In a poignant acknowledgment of her unwavering commitment to championing the rights of women and advocating for human rights and freedom in Iran, Narges Mohammadi has been awarded the prestigious Nobel Peace Prize for 2023. Her remarkable courage and persistence have earned her a place in history as the 19th woman to receive this esteemed accolade.
The Norwegian Nobel Committee made the momentous announcement, citing Narges Mohammadi’s tireless efforts to combat the oppression of women in Iran and her relentless pursuit of universal human rights and freedom. The Nobel Prize, valued at 11 million Swedish crowns (approximately $1 million), will be formally presented in Oslo on December 10th, coinciding with the anniversary of the death of Alfred Nobel, the founder of the Nobel Awards.
Narges Mohammadi stands as a prominent figure in the realm of human rights activism in Iran, a nation that has been widely criticized for its dismal record on women’s rights. The country witnessed violent protests following the tragic death of Mahsa Amini, a young Kurdish woman who died while in the custody of the morality police.
Her journey towards becoming a Nobel laureate has been marked by extraordinary adversity.

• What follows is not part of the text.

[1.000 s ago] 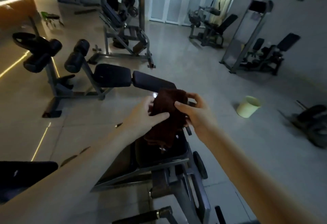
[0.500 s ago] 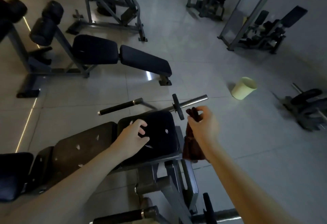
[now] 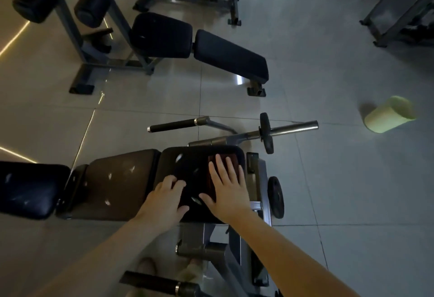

Mohammadi has faced arrest on 13 occasions, endured five convictions, and has been sentenced to a staggering 31 years in prison and 154 lashes. The official Nobel Prize website underscores the immense personal sacrifices she has made throughout her courageous struggle.
“Narges Mohammadi is a woman, a human rights advocate, and a freedom fighter. In awarding her this year’s Nobel Peace Prize, the Norwegian Nobel Committee wishes to honor her courageous fight for human rights, freedom, and democracy in Iran,” declares the Nobel Prize website.
As of now, Narges Mohammadi remains incarcerated, serving multiple sentences in a Tehran prison, including charges related to spreading propaganda against the state. Her advocacy and dedication extend beyond her own plight, as she also holds the position of deputy head of the Defenders of Human Rights Center, a non-governmental organization led by Shirin Ebadi, the 2003 Nobel Peace Prize laureate.
The Nobel Peace Prize bestowed upon Narges Mohammadi serves as a powerful reminder of the ongoing struggle for human rights and gender equality, particularly in regions where these fundamental values face significant challenges. It underscores the indomitable spirit of individuals like Mohammadi who continue to advocate for a more just and equitable world, even in the face of immense personal adversity.